● Requirement:
Of the entries below, return exactly those lines that fall between the one containing "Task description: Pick" and the one containing "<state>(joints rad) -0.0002", the two end lines included.

=== Information supplied ===

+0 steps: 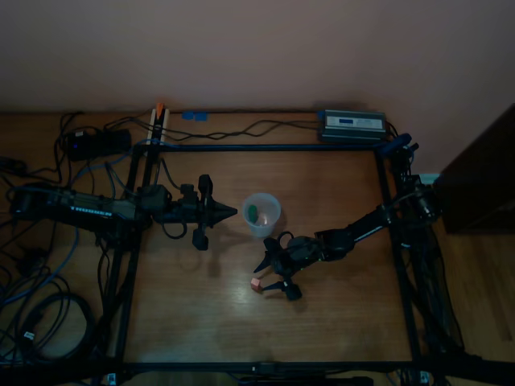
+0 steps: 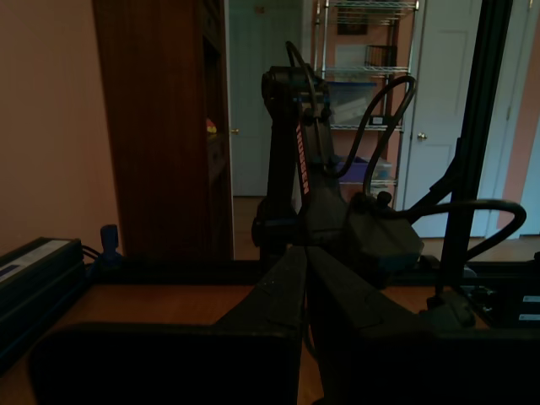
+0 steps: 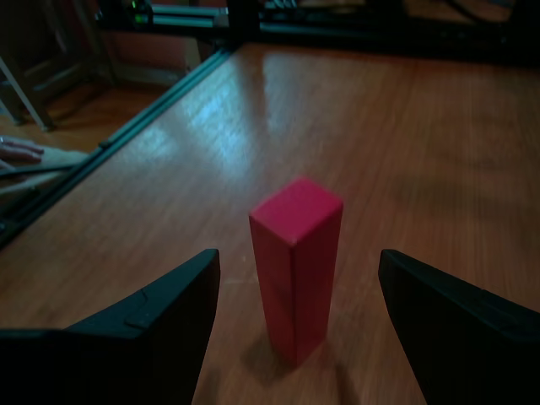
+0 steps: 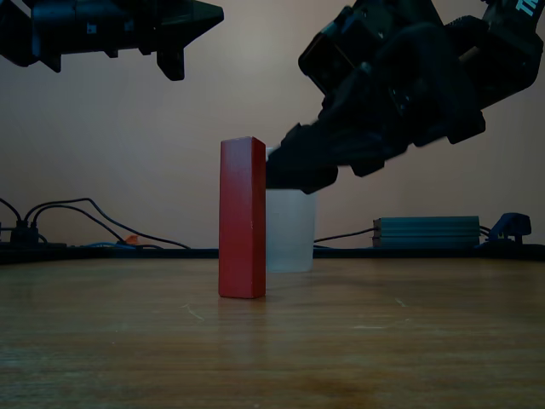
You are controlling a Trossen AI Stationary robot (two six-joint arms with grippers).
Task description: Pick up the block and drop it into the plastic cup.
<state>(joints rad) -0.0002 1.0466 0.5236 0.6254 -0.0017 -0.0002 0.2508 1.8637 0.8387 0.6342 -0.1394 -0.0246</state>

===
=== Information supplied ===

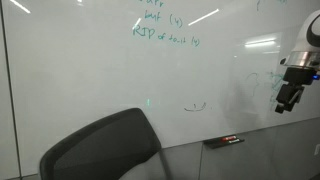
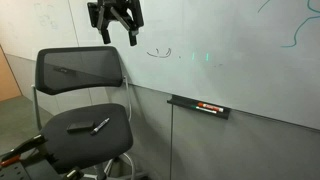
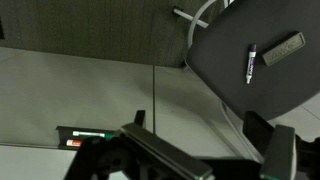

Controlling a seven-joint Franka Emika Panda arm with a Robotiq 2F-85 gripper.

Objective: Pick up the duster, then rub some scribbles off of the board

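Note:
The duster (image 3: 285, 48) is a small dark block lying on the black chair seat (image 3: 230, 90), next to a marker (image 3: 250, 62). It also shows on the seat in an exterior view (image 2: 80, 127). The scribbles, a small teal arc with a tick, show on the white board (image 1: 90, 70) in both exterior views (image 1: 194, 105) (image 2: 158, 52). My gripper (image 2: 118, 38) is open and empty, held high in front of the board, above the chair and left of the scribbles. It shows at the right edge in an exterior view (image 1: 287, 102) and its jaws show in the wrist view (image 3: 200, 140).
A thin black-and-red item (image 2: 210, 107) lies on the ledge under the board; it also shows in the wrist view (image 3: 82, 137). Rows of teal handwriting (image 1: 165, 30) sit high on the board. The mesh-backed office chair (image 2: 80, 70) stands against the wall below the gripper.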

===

● Reply:
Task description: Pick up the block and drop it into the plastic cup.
<state>(joints rad) -0.0002 1.0466 0.5236 0.6254 -0.0017 -0.0002 0.2508 1.8637 0.8387 0.6342 -0.1394 -0.0246</state>

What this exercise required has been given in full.